Copy out exactly the lines below that run from the one holding "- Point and" to the one holding "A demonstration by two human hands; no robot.", keeping both of those lines and no others.

Source data:

□ □ □ □ □ □ □

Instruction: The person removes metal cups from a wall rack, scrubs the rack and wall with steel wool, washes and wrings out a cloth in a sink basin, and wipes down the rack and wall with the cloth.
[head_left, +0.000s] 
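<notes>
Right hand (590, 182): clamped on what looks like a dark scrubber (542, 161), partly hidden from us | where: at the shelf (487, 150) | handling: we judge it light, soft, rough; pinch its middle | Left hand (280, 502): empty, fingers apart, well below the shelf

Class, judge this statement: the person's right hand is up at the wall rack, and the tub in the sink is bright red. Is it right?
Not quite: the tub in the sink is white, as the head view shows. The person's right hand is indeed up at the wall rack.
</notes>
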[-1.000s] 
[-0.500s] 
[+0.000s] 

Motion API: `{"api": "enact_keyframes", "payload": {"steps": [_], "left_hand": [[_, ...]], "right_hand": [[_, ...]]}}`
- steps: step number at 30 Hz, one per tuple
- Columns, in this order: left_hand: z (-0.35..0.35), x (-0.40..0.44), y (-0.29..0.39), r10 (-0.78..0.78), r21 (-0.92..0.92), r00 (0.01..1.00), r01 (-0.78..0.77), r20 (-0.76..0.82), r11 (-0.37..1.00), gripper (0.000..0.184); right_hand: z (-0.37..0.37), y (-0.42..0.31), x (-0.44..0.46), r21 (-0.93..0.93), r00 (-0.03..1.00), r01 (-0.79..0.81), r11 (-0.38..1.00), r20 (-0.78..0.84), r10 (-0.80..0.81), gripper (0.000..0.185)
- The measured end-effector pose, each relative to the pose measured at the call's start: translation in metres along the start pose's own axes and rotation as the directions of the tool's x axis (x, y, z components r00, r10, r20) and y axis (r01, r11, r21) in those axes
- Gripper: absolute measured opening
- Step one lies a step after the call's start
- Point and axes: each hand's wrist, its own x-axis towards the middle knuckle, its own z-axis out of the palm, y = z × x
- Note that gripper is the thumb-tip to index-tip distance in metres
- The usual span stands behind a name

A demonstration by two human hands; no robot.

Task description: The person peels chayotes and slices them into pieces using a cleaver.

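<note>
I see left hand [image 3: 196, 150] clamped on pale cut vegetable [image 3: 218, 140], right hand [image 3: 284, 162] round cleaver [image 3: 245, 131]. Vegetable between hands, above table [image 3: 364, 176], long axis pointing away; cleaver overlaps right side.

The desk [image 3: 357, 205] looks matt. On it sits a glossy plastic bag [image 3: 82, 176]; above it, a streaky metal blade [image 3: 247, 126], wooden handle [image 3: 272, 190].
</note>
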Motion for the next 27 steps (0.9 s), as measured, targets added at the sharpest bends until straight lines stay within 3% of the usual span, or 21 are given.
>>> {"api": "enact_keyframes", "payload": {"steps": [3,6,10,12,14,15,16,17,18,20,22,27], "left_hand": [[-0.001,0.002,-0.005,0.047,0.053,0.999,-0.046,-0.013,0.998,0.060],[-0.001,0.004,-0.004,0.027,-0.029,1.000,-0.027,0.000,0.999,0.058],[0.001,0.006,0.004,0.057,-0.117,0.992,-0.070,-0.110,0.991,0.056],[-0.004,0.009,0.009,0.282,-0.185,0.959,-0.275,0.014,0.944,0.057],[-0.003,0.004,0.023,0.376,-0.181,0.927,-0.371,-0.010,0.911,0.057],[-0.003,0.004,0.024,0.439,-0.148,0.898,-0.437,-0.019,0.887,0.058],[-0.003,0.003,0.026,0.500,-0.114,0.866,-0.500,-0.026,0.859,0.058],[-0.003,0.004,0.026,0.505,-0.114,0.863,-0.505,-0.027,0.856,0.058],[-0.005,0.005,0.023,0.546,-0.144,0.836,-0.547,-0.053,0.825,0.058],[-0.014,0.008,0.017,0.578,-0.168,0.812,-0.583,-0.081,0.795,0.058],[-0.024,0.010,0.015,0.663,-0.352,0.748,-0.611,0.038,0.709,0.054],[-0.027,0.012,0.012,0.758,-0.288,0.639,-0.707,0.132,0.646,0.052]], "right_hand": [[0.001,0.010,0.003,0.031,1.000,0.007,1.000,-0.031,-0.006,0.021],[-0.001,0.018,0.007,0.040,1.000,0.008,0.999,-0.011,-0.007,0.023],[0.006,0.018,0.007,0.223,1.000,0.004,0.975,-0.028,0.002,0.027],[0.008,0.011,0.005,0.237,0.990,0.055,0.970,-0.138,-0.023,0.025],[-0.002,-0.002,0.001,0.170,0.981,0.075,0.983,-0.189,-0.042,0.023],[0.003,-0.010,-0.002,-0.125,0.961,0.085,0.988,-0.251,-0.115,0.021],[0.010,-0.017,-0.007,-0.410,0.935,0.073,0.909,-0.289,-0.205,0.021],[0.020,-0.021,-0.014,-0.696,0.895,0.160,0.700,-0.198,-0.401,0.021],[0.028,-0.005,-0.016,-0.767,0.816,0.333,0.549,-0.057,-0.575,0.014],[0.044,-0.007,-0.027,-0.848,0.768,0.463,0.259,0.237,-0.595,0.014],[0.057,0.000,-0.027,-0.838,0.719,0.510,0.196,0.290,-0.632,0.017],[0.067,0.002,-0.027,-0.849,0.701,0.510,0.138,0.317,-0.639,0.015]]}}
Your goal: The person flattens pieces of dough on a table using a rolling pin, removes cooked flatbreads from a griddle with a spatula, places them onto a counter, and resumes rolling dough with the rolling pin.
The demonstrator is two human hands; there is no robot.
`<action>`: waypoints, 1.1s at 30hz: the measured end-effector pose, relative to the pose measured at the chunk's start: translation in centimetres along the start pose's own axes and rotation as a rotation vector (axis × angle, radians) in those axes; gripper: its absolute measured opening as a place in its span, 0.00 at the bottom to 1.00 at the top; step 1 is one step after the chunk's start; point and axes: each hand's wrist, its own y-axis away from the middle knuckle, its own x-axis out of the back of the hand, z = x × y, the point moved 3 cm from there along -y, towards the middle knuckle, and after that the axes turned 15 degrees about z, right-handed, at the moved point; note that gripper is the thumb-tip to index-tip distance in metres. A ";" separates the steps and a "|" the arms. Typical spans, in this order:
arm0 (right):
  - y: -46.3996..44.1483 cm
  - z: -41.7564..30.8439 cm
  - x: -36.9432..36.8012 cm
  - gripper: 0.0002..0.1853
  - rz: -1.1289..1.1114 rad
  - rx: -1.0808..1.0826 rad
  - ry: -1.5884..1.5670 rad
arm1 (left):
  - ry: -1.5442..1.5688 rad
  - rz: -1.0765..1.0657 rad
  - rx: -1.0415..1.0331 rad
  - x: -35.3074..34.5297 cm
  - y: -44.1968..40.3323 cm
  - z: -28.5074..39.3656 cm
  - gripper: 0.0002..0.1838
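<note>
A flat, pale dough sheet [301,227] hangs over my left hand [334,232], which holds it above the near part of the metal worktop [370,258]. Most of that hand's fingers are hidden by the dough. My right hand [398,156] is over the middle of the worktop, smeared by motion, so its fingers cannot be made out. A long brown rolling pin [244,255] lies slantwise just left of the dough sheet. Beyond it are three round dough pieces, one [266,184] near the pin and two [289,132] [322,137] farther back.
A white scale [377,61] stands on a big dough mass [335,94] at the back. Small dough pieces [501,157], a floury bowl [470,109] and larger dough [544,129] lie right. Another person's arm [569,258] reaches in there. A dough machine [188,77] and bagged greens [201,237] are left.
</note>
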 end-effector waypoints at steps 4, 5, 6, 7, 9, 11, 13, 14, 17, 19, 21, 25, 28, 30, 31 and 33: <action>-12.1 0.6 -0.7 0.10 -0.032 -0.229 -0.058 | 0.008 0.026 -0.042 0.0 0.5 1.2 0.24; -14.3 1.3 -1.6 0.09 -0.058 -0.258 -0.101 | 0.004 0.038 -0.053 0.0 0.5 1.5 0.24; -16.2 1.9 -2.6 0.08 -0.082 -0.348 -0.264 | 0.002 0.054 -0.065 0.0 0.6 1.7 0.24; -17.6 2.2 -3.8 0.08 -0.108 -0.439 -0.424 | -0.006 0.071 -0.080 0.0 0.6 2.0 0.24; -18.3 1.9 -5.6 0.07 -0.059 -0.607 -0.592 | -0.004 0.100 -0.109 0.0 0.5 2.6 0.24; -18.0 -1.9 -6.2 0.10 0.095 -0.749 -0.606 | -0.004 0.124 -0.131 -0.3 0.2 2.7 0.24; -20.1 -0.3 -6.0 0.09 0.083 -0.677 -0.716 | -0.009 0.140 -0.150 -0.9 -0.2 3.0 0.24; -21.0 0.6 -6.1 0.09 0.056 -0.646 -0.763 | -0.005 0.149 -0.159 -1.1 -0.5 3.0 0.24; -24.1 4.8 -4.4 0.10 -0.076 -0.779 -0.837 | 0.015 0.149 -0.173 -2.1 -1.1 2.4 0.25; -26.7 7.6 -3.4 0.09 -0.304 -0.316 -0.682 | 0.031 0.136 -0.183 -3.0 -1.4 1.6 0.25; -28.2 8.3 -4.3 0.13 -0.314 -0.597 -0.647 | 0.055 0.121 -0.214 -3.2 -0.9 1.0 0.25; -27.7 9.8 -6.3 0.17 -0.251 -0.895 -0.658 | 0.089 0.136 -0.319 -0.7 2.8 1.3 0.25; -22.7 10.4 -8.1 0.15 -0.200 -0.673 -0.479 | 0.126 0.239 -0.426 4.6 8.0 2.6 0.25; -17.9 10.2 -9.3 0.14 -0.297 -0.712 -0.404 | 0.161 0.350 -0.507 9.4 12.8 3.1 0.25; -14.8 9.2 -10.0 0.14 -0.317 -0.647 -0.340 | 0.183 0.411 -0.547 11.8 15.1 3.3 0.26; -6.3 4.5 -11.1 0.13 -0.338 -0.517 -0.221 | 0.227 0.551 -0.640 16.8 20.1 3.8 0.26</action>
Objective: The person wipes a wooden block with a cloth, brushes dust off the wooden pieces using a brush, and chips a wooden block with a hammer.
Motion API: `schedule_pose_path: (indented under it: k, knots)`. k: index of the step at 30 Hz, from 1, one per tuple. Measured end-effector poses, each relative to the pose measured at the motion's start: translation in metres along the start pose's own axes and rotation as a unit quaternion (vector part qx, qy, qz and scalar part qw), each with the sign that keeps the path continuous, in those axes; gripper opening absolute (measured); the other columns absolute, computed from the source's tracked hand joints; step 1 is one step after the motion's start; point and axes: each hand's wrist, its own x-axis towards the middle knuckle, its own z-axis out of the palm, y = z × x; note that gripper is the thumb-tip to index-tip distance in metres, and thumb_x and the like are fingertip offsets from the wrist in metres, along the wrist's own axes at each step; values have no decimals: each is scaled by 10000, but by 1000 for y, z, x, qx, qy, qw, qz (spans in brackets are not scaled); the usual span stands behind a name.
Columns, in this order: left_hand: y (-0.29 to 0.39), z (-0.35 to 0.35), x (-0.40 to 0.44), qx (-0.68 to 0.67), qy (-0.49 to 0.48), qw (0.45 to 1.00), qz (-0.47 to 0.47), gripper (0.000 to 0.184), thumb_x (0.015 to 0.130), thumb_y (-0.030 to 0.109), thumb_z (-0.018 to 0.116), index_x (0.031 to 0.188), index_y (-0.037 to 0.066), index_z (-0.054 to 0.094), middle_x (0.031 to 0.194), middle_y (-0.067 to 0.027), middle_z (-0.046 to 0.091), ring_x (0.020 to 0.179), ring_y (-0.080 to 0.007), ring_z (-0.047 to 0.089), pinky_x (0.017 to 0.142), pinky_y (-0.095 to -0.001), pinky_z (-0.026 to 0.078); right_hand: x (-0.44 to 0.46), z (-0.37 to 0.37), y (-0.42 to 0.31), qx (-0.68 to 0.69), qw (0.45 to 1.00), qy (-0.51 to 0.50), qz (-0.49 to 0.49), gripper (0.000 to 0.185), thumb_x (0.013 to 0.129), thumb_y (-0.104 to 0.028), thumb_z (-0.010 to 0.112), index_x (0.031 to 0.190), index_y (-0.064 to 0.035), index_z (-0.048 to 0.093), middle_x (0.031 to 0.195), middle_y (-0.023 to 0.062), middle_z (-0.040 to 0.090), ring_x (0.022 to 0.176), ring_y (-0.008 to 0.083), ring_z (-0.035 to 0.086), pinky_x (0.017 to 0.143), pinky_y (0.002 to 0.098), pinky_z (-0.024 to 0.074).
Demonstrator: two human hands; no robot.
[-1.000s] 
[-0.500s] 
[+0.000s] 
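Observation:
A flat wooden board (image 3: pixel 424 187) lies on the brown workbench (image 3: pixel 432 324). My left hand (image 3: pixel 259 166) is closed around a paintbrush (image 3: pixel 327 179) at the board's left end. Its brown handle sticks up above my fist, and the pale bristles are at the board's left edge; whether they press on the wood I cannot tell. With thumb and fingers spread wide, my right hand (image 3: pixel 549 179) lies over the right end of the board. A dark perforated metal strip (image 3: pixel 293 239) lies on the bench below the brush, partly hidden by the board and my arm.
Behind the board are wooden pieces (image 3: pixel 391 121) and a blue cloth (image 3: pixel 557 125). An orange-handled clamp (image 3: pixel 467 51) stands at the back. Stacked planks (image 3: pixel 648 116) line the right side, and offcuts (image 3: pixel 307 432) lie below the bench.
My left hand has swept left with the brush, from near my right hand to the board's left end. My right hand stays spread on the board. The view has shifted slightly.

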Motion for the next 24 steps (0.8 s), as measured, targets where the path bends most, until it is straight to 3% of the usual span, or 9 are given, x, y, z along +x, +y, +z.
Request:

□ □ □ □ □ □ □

§ Task answer:
- Point and axes: each hand's wrist, its own x-axis towards the middle knuckle, its own z-axis out of the palm, y = z × x
- Note that gripper is the thumb-tip to index-tip distance in metres
- The usual span stands behind a name

A demonstration by two human hands; no robot.

The response to the exercise is complete.